:: EXERCISE DIRECTIONS ::
Look in the material below for the line holding "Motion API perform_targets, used". Set it down exactly, with each later line up to and including the line holding "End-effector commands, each".

:: DATASET RECORDS ::
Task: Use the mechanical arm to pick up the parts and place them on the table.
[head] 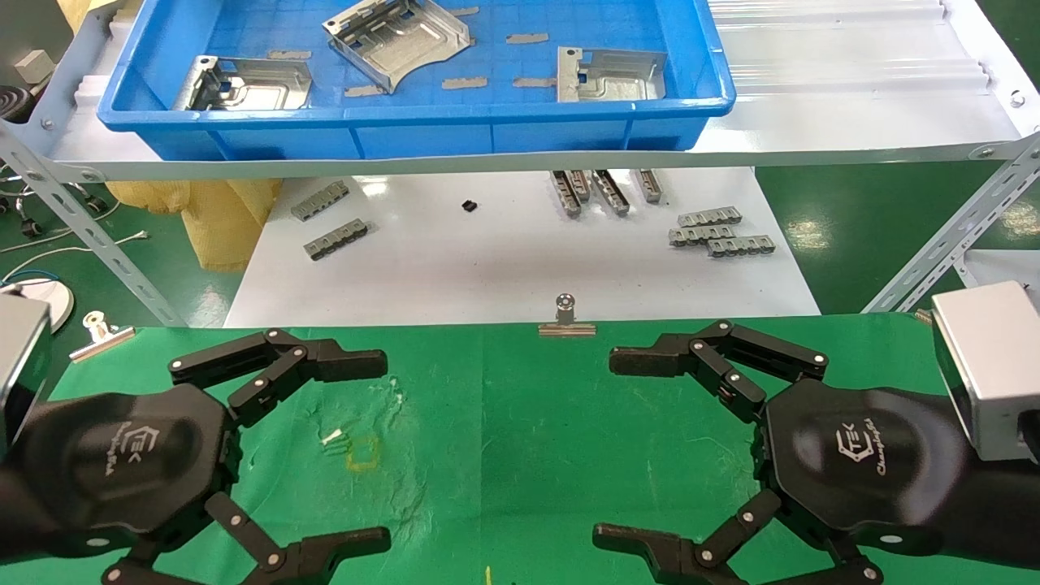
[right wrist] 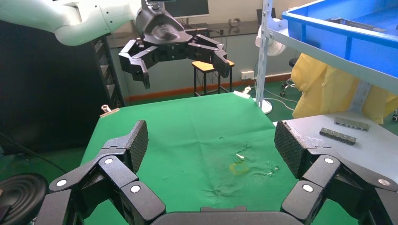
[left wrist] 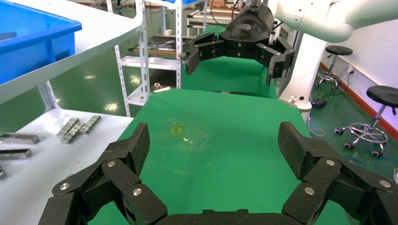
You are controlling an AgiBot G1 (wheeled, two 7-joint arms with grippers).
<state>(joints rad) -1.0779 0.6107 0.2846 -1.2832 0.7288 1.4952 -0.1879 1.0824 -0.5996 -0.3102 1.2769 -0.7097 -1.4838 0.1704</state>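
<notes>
Three silvery sheet-metal parts lie in the blue bin point(head: 422, 130) on the upper shelf: one at the left point(head: 244, 84), one in the middle point(head: 398, 36), one at the right point(head: 609, 75). My left gripper point(head: 361, 451) hovers open and empty over the left of the green table point(head: 520, 439). My right gripper point(head: 621, 447) hovers open and empty over its right side, facing the left one. Each wrist view shows its own open fingers point(left wrist: 136, 150) point(right wrist: 136, 145) over bare green cloth, with the other gripper farther off point(left wrist: 232, 56) point(right wrist: 180, 58).
The grey shelf edge point(head: 406, 162) spans the view between the bin and the tables. Small grey ribbed strips point(head: 719, 231) point(head: 333, 219) lie on the white tabletop point(head: 504, 260). A binder clip point(head: 566, 321) grips the green cloth's far edge. A yellowish stain point(head: 363, 452) marks the cloth.
</notes>
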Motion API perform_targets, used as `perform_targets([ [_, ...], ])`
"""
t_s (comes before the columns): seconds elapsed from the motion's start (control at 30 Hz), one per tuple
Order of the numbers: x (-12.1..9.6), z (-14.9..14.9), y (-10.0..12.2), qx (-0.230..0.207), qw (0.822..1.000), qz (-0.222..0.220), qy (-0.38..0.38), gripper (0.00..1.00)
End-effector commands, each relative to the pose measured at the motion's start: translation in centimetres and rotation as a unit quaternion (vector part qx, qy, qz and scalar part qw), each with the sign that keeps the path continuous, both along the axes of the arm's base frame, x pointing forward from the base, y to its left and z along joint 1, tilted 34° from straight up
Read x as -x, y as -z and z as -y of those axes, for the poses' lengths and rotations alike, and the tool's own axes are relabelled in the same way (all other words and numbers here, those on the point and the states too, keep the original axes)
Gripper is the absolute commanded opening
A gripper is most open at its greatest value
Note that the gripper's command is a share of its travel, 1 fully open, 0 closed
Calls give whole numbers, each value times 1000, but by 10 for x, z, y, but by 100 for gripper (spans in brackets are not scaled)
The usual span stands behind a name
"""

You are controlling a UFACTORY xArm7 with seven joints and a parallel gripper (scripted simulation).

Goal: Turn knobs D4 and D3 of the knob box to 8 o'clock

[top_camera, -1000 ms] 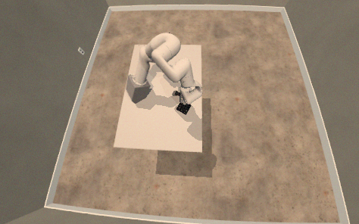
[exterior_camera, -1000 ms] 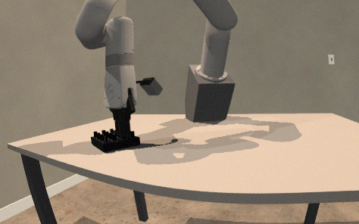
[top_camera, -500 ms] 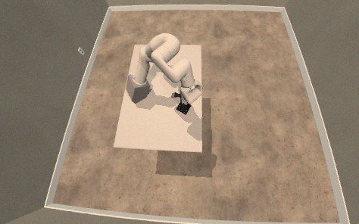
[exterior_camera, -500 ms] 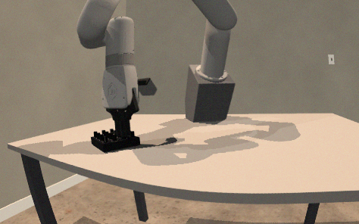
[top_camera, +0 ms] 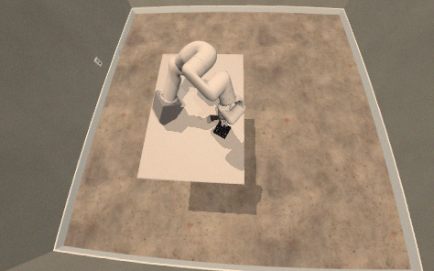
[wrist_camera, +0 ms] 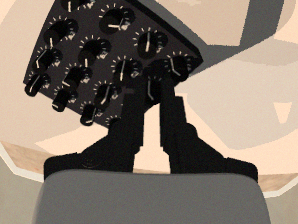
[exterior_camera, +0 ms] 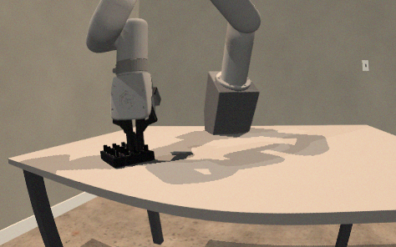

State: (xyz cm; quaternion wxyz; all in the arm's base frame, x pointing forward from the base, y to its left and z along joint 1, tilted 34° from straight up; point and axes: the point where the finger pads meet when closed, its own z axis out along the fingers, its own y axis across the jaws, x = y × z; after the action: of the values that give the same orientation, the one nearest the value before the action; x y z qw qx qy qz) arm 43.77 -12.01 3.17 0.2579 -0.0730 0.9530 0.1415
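Gripper [wrist_camera: 157, 90] down on the knob box [wrist_camera: 73, 43], fingers clamped on a knob [wrist_camera: 160, 72] in the edge row nearest the camera, second in from the right-hand corner in the wrist view. Cannot read its label. Knob box flat on the table [exterior_camera: 271, 175], close to the left front edge in the exterior view, squarely under the wrist, sitting skewed in the wrist view.
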Motion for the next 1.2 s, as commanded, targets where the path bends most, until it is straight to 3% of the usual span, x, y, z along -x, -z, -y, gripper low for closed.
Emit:
perform_targets([
  [0.0, 0, 1, -1, 12, 1000, 9, -20, 8],
  [0.53, 0, 1, 0, 99, 978, 66, -173, 8],
  [1.17, 0, 1, 0, 181, 924, 119, -316, 8],
])
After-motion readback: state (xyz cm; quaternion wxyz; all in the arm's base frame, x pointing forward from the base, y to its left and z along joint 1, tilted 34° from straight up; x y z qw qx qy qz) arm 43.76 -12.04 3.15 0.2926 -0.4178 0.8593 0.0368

:: ANSWER BELOW ::
Motion API perform_targets, used as `perform_targets([ [_, ...], ])`
"""
t_s (comes before the columns): seconds elapsed from the motion's start (control at 30 Hz), one per tuple
Order of the numbers: x (-12.1..9.6), z (-14.9..14.9), y (-10.0..12.2), qx (-0.230..0.207), qw (0.822..1.000), qz (-0.222..0.220), qy (-0.38..0.38), gripper (0.00..1.00)
End-effector commands, each relative to the pose measured at the motion's start: translation in centimetres and rotation as a unit quaternion (vector part qx, qy, qz and scalar part qw), each with the sign that keeps the path continuous, both along the axes of the arm's base frame, x pointing forward from the base, y to its left and z along joint 1, tilted 34° from straight up

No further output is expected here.